The intent was that it would wake up once a day, ingest ZFS snapshots from my NAS, and shut off. Also, in case of hardware failure, it was a warm-ish spare that could handle everything if needed. This intent was foiled, first by laziness, then by lack of space (my main zpool quickly eclipsed the size that a 3-wide RAIDZ1 of 14 TB drives could handle), then by a strange hardware quirk - failure to boot. I use NVMe drives on PCIe adapters, in order to free up the drive bays for data. The speed boost doesn’t hurt, either. This requires a modded BIOS to load the NVMe module, but beyond that, it’s been a breeze. The second server, for reasons which are utterly unclear, routinely doesn’t find the NVMe drive at boot. It then goes through its list of options, ending on network boot, and hangs having not found anything. This makes WOL difficult, since you can only tell it to boot up once, and you can’t issue a reboot command via magic packet (that I’m aware of). For reasons that are even more unclear, it generally finds the drive after 3-4 reboots. I’d blame the adapter or drive, but it seems to be perfectly steady once running, with nary a complaint logged.
The answer is Python. Well, and some Bash. Also SOPS. And cron.

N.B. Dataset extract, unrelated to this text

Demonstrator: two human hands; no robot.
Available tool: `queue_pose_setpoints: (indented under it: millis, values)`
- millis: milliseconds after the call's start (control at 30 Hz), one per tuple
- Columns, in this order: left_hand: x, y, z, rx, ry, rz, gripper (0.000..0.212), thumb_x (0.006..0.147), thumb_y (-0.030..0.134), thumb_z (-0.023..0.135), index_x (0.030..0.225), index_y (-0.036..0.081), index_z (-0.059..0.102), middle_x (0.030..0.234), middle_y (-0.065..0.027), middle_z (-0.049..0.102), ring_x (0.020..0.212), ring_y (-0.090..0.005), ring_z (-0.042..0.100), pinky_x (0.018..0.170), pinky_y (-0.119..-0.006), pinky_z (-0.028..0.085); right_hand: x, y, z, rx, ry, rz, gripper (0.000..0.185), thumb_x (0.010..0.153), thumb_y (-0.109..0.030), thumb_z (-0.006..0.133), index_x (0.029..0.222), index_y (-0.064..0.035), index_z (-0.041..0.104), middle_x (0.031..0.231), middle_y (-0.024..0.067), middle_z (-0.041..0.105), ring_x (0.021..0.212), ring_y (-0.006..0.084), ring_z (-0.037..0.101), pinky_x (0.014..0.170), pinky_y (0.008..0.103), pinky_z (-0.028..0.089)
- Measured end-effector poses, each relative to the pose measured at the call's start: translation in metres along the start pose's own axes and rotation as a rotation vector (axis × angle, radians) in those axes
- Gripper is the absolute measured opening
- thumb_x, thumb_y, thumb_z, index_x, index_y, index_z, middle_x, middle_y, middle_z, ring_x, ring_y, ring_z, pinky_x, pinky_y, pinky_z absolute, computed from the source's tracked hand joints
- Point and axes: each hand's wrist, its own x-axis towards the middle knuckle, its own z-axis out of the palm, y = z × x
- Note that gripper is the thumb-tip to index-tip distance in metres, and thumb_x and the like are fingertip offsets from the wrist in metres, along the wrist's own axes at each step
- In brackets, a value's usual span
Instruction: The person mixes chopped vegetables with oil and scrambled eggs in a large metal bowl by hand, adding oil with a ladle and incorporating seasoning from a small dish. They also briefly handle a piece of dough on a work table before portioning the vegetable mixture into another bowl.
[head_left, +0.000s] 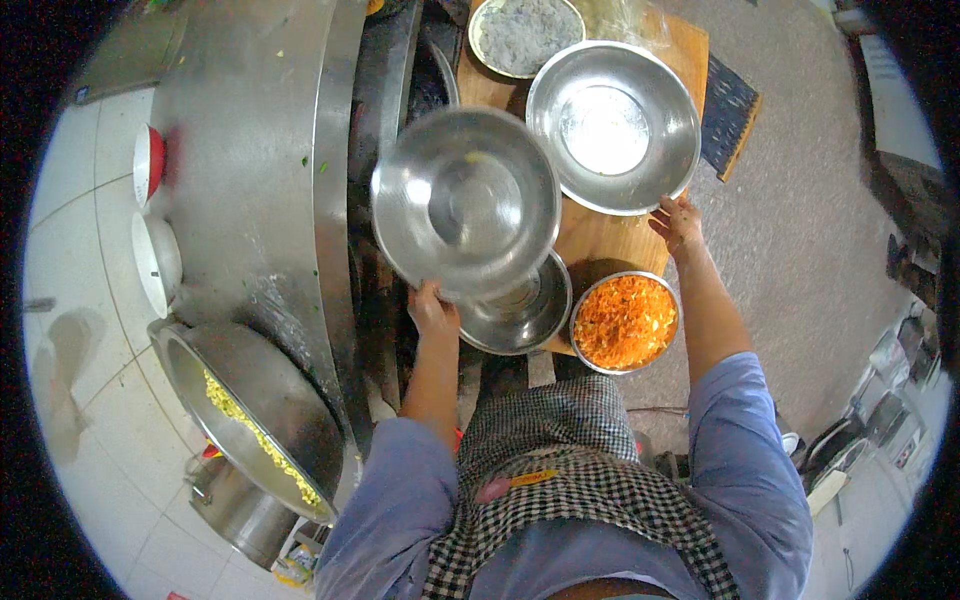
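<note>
My left hand (435, 309) grips the near rim of a wide stainless steel bowl (405, 240), raised and tilted over a second steel bowl (517, 326) that it partly covers. My right hand (679, 223) has its fingers at the near right rim of another large steel bowl (570, 180), which stands on the wooden board (611, 240). Inside that bowl I see only bright glare on the bottom. Closer to me, a round metal container (577, 352) heaped with shredded orange food, perhaps carrot (626, 319), sits at the board's near edge.
At the board's far end is a round dish (474, 37) with greyish contents. A steel counter (247, 165) runs along the left, carrying a red and white bowl (150, 165), a white bowl (159, 262) and a large steel basin (277, 405) with yellow-green pieces. A dark slatted panel (727, 112) lies right.
</note>
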Motion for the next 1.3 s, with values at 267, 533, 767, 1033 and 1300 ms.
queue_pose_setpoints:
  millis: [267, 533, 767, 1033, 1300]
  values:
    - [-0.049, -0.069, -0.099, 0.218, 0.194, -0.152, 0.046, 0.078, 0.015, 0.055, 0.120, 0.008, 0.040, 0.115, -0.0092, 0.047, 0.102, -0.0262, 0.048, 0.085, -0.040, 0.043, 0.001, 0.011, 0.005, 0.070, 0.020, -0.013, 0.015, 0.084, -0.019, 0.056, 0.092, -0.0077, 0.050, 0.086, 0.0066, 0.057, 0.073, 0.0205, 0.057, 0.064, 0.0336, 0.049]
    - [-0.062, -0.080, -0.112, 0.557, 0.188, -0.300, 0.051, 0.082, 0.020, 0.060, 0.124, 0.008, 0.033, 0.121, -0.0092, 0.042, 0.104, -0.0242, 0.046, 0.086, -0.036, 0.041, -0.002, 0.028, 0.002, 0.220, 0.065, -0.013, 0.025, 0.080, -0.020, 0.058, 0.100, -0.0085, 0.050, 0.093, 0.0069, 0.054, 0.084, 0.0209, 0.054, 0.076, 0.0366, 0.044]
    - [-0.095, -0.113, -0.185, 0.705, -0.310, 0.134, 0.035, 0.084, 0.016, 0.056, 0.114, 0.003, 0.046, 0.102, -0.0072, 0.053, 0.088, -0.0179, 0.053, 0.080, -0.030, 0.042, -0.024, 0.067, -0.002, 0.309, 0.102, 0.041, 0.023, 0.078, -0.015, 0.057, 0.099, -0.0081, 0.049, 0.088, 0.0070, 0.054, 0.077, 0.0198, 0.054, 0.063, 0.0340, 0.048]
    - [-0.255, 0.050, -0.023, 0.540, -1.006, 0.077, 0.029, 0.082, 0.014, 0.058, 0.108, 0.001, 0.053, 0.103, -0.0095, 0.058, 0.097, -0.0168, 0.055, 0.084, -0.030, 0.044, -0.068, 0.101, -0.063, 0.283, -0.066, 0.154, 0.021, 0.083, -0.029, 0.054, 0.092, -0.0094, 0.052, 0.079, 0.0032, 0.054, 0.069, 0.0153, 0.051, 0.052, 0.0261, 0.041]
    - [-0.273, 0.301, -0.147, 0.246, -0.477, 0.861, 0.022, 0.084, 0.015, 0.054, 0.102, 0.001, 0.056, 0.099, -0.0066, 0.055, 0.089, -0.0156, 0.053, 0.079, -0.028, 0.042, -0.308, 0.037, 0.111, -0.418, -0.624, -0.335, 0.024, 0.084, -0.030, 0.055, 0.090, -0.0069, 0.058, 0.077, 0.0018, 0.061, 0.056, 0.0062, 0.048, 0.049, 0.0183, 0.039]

The general flow of it is thus: first, ascertain if SOPS has loaded the secrets into the shell’s environment. If not, there’s not point in continuing, so bail out. If it has, check if the first arg was “start” or “stop.” If the former, call a function that returns True IFF the NAS VM (which auto-boots once the hypervisor is up) accepts a connection on 22/TCP. That function issues IPMI Power On, waits 180 seconds, then attempts to open the socket. If it succeeds, it closes the socket and returns True, which falls back to the while loop, and the script exits. If it fails, it returns False, at which point the while loop sees that the function return is still False, so it issues an IPMI Reset, and then enters the function again. Once the script has exited, the parent Bash script then calls pyznap to send snapshots, and then calls the Python script again with “stop” as the first arg. The Python script again checks for secrets in its environment, and then issues an ACPI Shutdown command over IPMI, at which point everything is done. All of this is called by a cronjob that runs daily.
You may notice a manual WOL magic packet (fine, it’s just a frame…) creation in the script. For reasons which are unclear to me (see below statement on not currently caring), I got PermissionErrors. Duh, you’re trying to bind to a privileged port as an unprivileged user - yes, but the same thing happened when executing the script as root, and when the port was set to an unprivileged port. Manually sending a packet with netcat worked fine. I spent a few minutes looking into it, but since I knew I already had to use IPMI to control the reset and shutdown, I left it in for historical reasons but moved on. In general, if you find yourself directly interacting with sockets in Python, you’re either creating a client/server chat system for a class where the Professor took pity on everyone and didn’t insist on C, or you don’t know that Twisted exists and you hate your life.
All in all, I’m pretty pleased with this horrible band-aid. I don’t know nor do I (currently) care to troubleshoot the Mystery of the Sometimes Missing Drive, and writing this scratched a few itches. First, how do you wake up a computer remotely? There are multiple ways. How do you ensure you woke it up? How do you know that it’s ready to do useful work? This is analogous to liveness and readiness probes in Kubernetes, but only at startup, which k8s also has. Finally, the annoying detail of encrypted secrets was pleasantly easy to solve. While one day I’d like to get Vault set up, SOPS is dead-easy to use.